Hitler had been under continued pressure from Nazi leaders to deport the Jews from their own territories, with, now as before, the General Government seen as the favoured ‘dumping ground’. Among the most persistent was the Gauleiter of Vienna, and former Hitler Youth Leader, Baldur von Schirach, who had been pressing hard since the previous summer to relieve the chronic housing problems of Vienna by ‘evacuating’ the city’s 60,000 Jews to the General Government. Hitler had finally agreed to this in December 1940. The plans were fully prepared by the beginning of February 1941.47 Fresh from his visit to Vienna in March, on the third anniversary of the Anschluß, Hitler discussed with Hans Frank and Goebbels the imminent removal of the Jews from Vienna. Goebbels, anxious to be rid of the Jews from Berlin, was placated with an indication that the Reich capital would be next. ‘Later, they must sometime get out of Europe altogether,’ the Propaganda Minister added.48
Despite the problems which had arisen in 1940 about the transfer of Jews and Poles into the General Government, Heydrich (partly under pressure from the Wehrmacht, which needed land for troop exercises) had approved in January 1941 a new plan to expel 771,000 Poles together with the 60,000 Jews from Vienna (bowing to the demands for deportation from Schirach, backed by Hitler) into Hans Frank’s domain to make room for the settlement of ethnic Germans.49 A major driving-force behind the urgency of the ambitious new resettlement programme was the need to accommodate (and incorporate in the work-force) ethnic Germans who had been brought to Poland from Lithuania, Bessarabia, Bukovina and elsewhere in eastern Europe and since then miserably housed in transit camps. Frank’s subordinates were dismayed at having to cope with a massive new influx of ‘undesirables’.50 In the event, however, inevitable logistical complications of the new plan soon revealed it as a grandiose exercise in inhumane lunacy. By mid-March the programme had ground to a halt. Only around 25,000 people had been deported into the General Government. And only some 5,000, mainly elderly, Jews had been removed from Vienna.51 There was still no prospect, within the confines of the territory currently under German control, of attaining either the comprehensive resettlement programme that Himmler was striving for, or, within that programme, solving what seemed to be becoming a more and more intractable problem: removing the Jews.

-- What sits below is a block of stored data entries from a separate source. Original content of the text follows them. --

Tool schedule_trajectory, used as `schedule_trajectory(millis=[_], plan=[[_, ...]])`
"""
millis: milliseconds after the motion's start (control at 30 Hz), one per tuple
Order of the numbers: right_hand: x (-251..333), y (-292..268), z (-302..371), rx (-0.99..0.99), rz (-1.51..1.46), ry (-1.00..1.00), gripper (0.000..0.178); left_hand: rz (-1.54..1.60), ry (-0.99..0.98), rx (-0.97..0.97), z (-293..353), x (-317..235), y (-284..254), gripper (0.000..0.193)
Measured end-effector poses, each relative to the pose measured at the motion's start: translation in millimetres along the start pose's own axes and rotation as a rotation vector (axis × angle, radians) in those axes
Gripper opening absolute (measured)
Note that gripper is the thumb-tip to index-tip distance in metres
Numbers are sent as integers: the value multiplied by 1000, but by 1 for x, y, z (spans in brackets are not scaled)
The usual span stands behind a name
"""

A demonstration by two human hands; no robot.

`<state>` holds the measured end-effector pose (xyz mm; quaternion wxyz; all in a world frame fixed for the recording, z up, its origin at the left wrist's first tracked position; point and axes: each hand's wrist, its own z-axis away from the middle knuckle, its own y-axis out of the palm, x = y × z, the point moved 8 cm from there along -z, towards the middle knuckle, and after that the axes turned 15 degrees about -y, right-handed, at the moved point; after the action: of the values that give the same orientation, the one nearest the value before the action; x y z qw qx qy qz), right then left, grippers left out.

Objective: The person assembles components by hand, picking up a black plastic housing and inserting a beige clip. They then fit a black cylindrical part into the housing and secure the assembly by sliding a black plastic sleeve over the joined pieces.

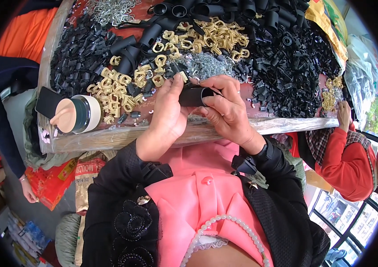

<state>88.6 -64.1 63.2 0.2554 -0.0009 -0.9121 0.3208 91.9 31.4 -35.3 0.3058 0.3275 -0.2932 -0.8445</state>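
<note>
Blk tube (190, 97): long axis approx. L–R, along table (91, 140) edge; open end faces R.
L hand (169, 106): holding tube's L end.
R hand (228, 106): holding tube nr open rim.

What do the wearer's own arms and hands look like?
Arms: long black sleeves with a textured weave, left sleeve and right sleeve alike. The left hand and right hand are bare, without gloves. No cables or printed markings visible on either.
</note>
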Motion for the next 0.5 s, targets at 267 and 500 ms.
schedule_trajectory(millis=[267,500], plan=[[3,2,-3,41,-83,69,14,-111,173,-19,-3,-5,-1,18],[5,4,-1,96,6,84,14,-148,296,-49,-1,-16,0,17]])
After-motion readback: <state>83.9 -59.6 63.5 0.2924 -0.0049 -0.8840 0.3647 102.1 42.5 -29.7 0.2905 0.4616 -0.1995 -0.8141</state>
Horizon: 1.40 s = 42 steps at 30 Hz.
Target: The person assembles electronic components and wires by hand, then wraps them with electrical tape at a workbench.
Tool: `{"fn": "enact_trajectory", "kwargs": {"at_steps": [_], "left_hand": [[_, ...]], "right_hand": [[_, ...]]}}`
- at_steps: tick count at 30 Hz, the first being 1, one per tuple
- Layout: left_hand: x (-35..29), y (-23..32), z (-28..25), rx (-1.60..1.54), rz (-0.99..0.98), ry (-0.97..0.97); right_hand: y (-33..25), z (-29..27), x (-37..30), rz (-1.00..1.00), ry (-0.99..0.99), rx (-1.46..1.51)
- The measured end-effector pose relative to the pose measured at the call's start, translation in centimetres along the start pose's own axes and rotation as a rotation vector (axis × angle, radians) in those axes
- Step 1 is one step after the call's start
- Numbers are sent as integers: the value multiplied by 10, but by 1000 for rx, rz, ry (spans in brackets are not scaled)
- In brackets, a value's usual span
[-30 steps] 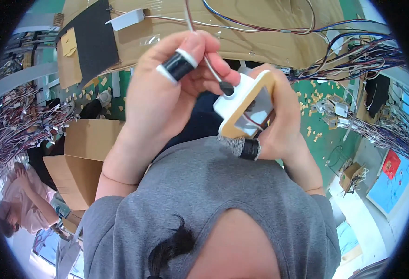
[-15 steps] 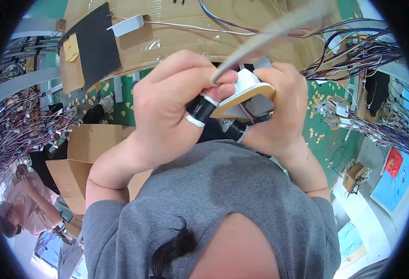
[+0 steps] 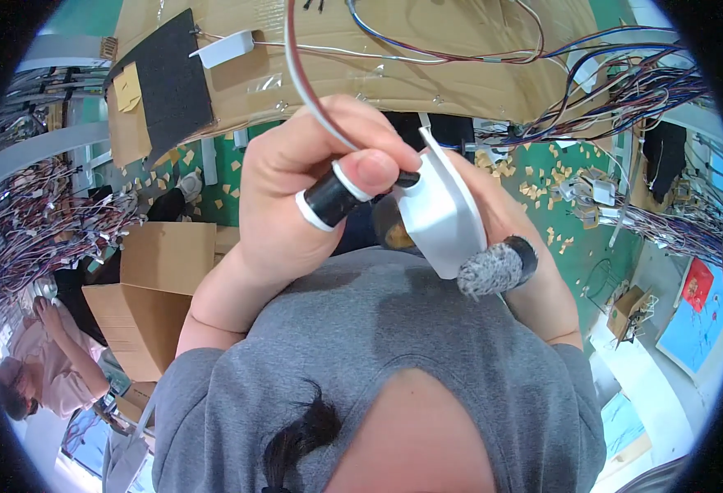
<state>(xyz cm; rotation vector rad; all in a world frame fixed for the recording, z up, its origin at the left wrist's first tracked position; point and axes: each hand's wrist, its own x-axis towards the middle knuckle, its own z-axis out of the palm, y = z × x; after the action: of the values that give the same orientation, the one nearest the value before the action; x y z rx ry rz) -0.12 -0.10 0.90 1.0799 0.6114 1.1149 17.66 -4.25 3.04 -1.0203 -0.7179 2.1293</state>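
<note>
In front of my chest, my right hand (image 3: 499,205) grips a white plastic housing (image 3: 435,220) with a flat flange along one side. Its thumb wears a grey fuzzy cover (image 3: 493,269) held by black tape, and its other fingers are mostly hidden behind the housing. My left hand (image 3: 283,185) pinches a thin red-and-white cable (image 3: 302,78) close to a short black sleeve (image 3: 408,178) at the housing's end. Black tape with white edges wraps the left thumb. From the pinch, the cable arcs up past the top of the picture.
Ahead is a cardboard-covered table (image 3: 337,82) carrying a black sheet (image 3: 168,90), another white housing (image 3: 228,49) with its cable, and a wire bundle (image 3: 624,90) at right. An open carton (image 3: 144,287) stands left. Beyond it a person (image 3: 57,353) works beside hanging wires.
The housing has turned, so its rounded white outside now shows instead of its tan-backed flange. My left fingers have moved to the cable's end at the housing; the cable has swung left.
</note>
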Motion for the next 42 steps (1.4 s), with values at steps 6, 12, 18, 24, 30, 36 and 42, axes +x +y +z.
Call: {"fn": "enact_trajectory", "kwargs": {"at_steps": [6,12,18,24,30,36,42], "left_hand": [[5,10,-4,825,862,-231],[-14,4,7,197,-29,-48],[-2,17,8,293,-224,-71],[6,15,2,891,455,-237],[9,8,1,855,693,-255],[6,12,8,-420,-580,-28],[1,17,13,37,-318,-49]], "right_hand": [[-7,-2,-6,96,-35,34],[-1,-14,-2,-404,117,-782],[-4,-23,5,-1021,270,-1520],[-2,-15,3,-911,349,-1388],[-4,-8,-7,-288,118,-572],[-2,-27,1,-605,170,-1113],[-4,-24,4,-958,353,-1513]]}}
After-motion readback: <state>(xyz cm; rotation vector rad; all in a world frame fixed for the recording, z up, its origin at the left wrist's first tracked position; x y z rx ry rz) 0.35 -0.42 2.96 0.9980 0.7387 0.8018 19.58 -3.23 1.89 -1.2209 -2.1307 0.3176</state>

From comments made by Eichmann’s associate, Theodor Dannecker, and, subsequently, by Eichmann himself, it was around the turn of the year 1940–41 that Heydrich gained approval from Hitler – whether through the intercession of Göring or of Himmler is not clear – for his proposal for the ‘final evacuation’ of German Jews to the General Government.52 On 21 January Dannecker noted: ‘In accordance with the will of the Führer, the Jewish question within the part of Europe ruled or controlled by Germany is after the war to be subjected to a final solution (einer endgültigen Lösung).’ To this end, Heydrich had obtained from Hitler, via Himmler or Göring, the ‘commission to put forward a final solution project (Endlösungsprojektes)’.53 Plainly, at this stage, this was still envisaged as a territorial solution – a replacement for the aborted Madagascar Plan. Eichmann had in mind a figure of around 5.8 million persons.54
Two months later, Eichmann told representatives of the Propaganda Ministry that Heydrich ‘had been commissioned with the final evacuation of the Jews (endgültigen Judenevakuierung)’ and had put forward a proposal to that effect some eight to ten weeks earlier. The proposal had, however, not been accepted ‘because the General Government was not in a position at that time to absorb a single Jew or a Pole’.55 When, on 17 March, Hans Frank visited Berlin to speak privately with Hitler about the General Government – presumably raising the difficulties he was encountering with Heydrich’s new deportation scheme – he was reassured, in what amounted to a reversal of previous policy, that the General Government would be the first territory to be made free of Jews.56 But only three days after this meeting, Eichmann was still talking of Heydrich presiding over the ‘final evacuation of the Jews’ into the General Government.57 Evidently (at least that was the line that Eichmann was holding to), Heydrich still at this point had his sights set on the General Government as offering the basis for a territorial solution. Frank was refusing to contemplate this. And Hitler had now opened up to him the prospect of his territory being the first to be rid of its Jews. Perhaps this was said simply to placate Frank. But in the light of the ideas already taking shape for a comprehensive new territorial solution in the lands soon to be conquered (it was presumed) of the Soviet Union, it was almost certainly a further indicator that Hitler was now envisaging a new option for a radical solution to the ‘Jewish problem’ once the war was over by mass deportation to the East.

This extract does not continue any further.